Due to rising inflation and changes in the banking sector, Canara Bank has increased its lending interest rates. Because of this change, many borrowers may have to pay higher monthly EMIs.
The new interest rates came into effect on March 12, and this change could affect the EMIs of millions of customers who have loans linked to the bank’s lending rate.
MCLR Increased by 10 Basis Points
Canara Bank has increased its Marginal Cost of Funds Based Lending Rate (MCLR) by 10 basis points (0.10%). MCLR is the minimum interest rate at which banks provide loans to their customers.
When the MCLR increases, the interest rates on many types of loans also rise. As a result, loans such as home loans, personal loans,
and business loans become more expensive, leading to higher EMIs for borrowers.
New Lending Rates Explained
The bank has mainly increased the rates for long-term loans. The revised rates are:
2-year MCLR: Earlier 8.85%, now increased to 8.95%
3-year MCLR: Earlier 8.90%, now increased to 9.00%
However, there is some relief for borrowers with short-term loans. The bank has not changed the short-term rates (overnight to 1 year) for now.
Who Will Be Affected the Most?
This decision by Canara Bank will mainly affect customers who have taken home loans, personal loans, or business loans.
Existing customers: If their loans are linked to MCLR and their reset period is approaching, their EMIs may increase soon.
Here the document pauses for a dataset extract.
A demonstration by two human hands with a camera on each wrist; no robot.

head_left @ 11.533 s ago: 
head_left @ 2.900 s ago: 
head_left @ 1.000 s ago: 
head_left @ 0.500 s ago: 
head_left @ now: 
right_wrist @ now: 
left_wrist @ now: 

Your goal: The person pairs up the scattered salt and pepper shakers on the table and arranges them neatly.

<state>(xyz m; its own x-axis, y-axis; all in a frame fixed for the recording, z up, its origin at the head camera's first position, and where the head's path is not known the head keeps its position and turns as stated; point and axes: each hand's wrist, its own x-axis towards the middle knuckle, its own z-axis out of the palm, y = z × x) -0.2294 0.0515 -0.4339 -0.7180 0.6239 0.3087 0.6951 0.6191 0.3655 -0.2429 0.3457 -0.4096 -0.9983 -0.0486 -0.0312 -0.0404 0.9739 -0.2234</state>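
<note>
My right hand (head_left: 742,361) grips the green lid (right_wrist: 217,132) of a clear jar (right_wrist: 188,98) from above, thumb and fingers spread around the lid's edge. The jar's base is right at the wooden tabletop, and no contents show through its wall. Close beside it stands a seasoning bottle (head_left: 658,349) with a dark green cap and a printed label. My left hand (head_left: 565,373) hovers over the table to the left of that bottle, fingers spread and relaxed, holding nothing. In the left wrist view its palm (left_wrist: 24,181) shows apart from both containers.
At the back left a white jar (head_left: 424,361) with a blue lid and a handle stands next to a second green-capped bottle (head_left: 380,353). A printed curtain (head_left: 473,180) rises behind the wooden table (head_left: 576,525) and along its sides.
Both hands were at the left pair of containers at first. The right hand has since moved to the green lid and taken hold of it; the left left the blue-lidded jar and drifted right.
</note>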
New customers: People who take new loans from the bank will now get them at higher interest rates than before.
How Much Can Your EMI Increase?
For example, if someone has taken a ₹50 lakh home loan for 15 years, a 0.10% increase in interest rate could raise the monthly EMI by around ₹300 to ₹500.
While this increase may seem small at first, over the entire loan period it can add up to thousands of rupees in extra payments.